#### REQUIRED ACTION
Repeat verbatim only the lines from the opening of the material below through the one that contains "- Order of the".

::::

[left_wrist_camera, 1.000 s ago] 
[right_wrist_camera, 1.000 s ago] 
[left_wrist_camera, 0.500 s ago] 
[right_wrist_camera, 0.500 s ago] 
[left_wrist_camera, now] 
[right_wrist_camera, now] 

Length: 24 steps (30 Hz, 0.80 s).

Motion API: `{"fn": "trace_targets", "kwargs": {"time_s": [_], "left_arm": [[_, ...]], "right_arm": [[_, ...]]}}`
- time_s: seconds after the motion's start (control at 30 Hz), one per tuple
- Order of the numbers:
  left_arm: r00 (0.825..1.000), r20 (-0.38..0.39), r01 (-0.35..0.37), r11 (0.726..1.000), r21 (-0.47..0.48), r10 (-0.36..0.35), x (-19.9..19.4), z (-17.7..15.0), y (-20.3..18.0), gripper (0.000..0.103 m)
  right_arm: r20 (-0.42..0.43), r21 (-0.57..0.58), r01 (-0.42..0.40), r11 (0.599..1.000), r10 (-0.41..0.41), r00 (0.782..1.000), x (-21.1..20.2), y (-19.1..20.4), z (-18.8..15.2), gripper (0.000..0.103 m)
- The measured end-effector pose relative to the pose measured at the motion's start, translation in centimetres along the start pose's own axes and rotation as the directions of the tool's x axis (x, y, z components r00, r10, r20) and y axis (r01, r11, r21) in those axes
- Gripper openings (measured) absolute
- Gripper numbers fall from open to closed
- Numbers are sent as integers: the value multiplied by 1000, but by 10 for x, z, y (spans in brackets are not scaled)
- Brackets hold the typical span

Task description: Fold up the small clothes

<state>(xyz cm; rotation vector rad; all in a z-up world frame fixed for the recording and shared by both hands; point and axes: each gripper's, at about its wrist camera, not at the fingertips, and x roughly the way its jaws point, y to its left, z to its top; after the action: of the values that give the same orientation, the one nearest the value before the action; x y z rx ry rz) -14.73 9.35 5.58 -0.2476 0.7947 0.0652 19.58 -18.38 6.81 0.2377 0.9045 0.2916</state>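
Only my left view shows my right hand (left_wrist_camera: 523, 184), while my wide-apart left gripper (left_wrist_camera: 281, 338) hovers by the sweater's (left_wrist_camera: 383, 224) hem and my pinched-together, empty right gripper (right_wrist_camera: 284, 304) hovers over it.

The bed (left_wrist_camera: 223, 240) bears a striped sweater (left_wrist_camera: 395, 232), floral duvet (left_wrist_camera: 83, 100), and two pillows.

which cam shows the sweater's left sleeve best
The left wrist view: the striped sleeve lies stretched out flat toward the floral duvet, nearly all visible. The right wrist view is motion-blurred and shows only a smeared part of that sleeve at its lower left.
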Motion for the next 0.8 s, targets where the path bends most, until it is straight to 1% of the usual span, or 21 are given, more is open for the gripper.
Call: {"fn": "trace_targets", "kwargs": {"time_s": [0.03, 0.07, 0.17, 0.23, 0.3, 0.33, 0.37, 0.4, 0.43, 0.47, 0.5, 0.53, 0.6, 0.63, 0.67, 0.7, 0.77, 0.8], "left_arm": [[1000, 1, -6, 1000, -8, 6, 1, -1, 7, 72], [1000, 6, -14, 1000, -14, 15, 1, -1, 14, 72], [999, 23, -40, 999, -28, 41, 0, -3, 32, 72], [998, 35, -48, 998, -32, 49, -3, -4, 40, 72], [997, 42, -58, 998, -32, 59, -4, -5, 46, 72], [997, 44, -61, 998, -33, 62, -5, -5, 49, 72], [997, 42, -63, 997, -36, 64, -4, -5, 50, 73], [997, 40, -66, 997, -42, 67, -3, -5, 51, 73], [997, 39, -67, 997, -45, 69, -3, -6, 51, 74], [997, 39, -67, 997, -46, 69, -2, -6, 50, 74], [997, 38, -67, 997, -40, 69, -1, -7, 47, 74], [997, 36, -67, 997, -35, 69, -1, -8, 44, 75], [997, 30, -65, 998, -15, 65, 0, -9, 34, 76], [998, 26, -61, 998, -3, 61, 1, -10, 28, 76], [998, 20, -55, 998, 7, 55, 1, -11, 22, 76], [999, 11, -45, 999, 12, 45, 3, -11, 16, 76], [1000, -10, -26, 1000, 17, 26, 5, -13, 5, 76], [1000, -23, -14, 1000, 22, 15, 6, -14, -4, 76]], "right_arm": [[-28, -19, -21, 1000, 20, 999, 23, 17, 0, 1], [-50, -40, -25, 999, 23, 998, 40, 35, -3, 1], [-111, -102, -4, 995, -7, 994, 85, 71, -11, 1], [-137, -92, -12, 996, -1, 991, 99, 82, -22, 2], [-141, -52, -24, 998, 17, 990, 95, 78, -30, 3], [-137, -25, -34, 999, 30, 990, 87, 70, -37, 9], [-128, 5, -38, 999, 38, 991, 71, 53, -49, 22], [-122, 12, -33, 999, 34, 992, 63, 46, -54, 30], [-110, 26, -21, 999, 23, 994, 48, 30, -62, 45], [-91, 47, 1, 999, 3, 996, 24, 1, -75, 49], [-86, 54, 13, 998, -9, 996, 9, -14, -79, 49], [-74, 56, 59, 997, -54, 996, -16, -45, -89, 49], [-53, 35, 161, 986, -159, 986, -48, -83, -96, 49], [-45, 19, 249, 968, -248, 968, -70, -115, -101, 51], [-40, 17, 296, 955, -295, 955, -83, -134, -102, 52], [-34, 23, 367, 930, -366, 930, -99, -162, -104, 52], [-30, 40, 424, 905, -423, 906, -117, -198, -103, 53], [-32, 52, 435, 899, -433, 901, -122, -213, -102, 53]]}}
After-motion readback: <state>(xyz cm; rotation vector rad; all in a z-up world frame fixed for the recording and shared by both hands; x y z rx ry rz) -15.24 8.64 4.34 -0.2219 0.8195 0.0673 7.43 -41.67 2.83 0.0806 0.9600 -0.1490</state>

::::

#### RESPONSE BELOW
[left_wrist_camera, 1.000 s ago] 
[right_wrist_camera, 1.000 s ago] 
[left_wrist_camera, 0.500 s ago] 
[right_wrist_camera, 0.500 s ago] 
[left_wrist_camera, now] 
[right_wrist_camera, now] 

Length: 24 steps (30 Hz, 0.80 s).

Motion API: `{"fn": "trace_targets", "kwargs": {"time_s": [_], "left_arm": [[_, ...]], "right_arm": [[_, ...]]}}`
- time_s: seconds after the motion's start (control at 30 Hz), one per tuple
- Order of the numbers:

Besides the given answer, there is nothing more to add.